#### Task description
Locate the word "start" in the data below, then copy every line that holds it.
*** Stored data
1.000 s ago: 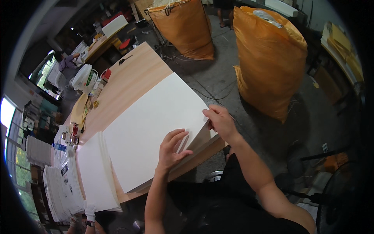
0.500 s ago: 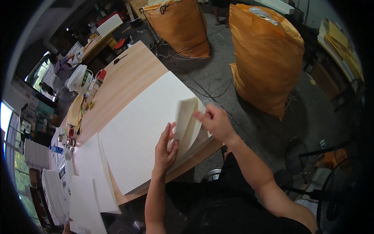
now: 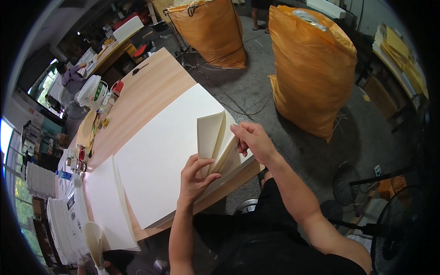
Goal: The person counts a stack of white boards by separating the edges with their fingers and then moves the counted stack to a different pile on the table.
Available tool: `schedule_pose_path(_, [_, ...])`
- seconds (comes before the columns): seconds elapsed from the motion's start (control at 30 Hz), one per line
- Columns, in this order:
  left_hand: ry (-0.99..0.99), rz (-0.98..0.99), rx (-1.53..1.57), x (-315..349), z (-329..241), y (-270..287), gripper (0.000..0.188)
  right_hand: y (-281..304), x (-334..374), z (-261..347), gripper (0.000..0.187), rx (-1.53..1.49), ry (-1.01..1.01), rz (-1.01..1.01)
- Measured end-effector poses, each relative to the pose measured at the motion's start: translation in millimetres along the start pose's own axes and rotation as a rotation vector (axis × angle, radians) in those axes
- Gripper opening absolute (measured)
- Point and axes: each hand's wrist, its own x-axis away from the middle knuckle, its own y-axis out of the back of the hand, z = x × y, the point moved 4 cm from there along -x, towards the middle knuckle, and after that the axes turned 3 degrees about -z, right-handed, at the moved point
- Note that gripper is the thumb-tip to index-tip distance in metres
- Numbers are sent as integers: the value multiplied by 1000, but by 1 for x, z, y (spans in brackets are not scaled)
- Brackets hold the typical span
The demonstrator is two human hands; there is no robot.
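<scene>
Held over the large stack of white sheets (image 3: 158, 153) is a small cream blank booklet (image 3: 209, 133), its leaves fanned apart at the top. My left hand (image 3: 193, 179) grips its lower edge, thumb on the near side and fingers on the far side. At the booklet's right side, my right hand (image 3: 255, 143) is closed, with the thumb and forefinger on the edge of the leaves. Its lower fingers curl inward. How many leaves that pinch takes in cannot be made out.
A wooden table (image 3: 153, 85) carries scissors, tape rolls and a white bucket (image 3: 91, 93). More white sheets (image 3: 110, 206) lie to the left, where someone bends a curled sheet (image 3: 94, 245). Two orange sacks (image 3: 311, 73) stand on the floor beyond; a fan (image 3: 396, 224) is at right.
The booklet's leaves have spread and come to rest. My left fingers have closed on its lower edge. At lower left, a flat sheet has been lifted into a curl.
</scene>
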Motion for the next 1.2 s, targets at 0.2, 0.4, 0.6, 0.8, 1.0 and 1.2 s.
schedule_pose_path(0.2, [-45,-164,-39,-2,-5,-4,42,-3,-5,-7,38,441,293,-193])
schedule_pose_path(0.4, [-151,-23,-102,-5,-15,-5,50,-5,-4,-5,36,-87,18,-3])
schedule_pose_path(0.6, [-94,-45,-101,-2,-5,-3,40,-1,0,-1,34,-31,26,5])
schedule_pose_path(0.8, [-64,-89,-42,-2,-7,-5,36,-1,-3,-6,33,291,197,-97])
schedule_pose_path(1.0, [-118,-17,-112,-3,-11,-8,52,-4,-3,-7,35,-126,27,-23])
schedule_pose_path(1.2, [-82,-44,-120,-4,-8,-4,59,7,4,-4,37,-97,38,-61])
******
#### Written reply
- seconds (comes before the columns): seconds elapsed from the motion's start (control at 30 Hz), one per line
- Measured end-effector poses, each relative to the pose measured at the motion's start: translation in millimetres along the start pose's own axes and rotation as a rotation vector (axis × angle, radians) in those axes

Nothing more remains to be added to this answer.